• DIRECTIONS:
From the entries, filter out every line that lacks "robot" and copy the rest.

• SOURCE MATERIAL:

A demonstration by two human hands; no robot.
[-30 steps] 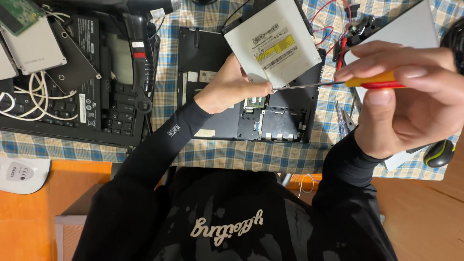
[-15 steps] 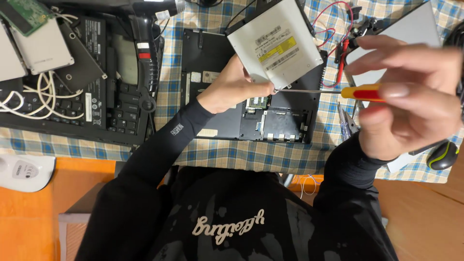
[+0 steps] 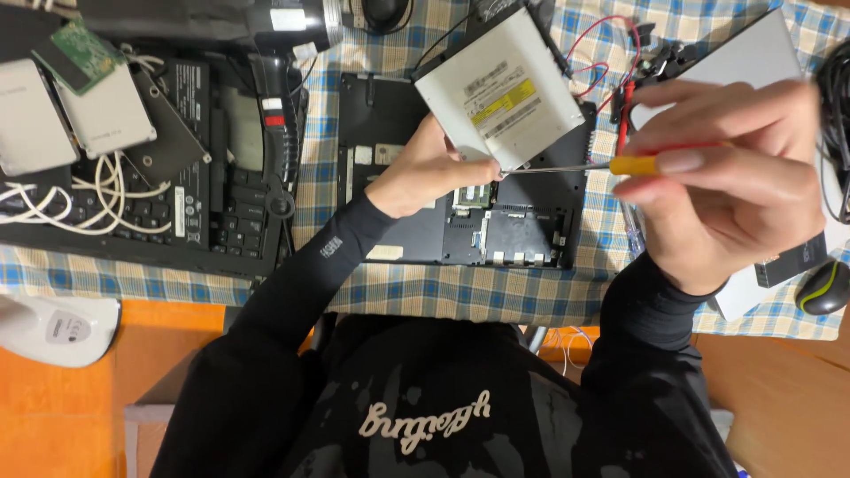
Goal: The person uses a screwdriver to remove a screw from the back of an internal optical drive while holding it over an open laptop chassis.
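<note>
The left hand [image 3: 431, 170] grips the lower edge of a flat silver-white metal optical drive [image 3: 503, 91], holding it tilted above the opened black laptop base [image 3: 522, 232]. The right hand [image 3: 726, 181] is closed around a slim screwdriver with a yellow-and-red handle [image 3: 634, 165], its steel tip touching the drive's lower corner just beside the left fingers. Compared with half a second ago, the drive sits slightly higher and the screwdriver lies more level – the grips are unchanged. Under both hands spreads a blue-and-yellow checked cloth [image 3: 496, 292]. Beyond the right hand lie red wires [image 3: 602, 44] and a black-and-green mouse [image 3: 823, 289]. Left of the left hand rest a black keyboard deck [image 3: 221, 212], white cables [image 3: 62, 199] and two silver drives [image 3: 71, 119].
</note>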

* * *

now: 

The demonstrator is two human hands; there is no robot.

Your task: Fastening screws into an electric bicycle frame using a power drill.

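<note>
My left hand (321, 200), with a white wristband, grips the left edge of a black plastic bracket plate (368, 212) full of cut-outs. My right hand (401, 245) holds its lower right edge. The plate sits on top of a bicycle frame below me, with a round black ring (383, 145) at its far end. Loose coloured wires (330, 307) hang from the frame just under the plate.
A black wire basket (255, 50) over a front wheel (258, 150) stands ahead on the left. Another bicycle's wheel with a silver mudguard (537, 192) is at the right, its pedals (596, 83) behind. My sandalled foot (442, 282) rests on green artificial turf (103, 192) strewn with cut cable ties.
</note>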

• TASK RESULT:
A demonstration by two human hands; no robot.
The demonstrator is two human hands; there is no robot.

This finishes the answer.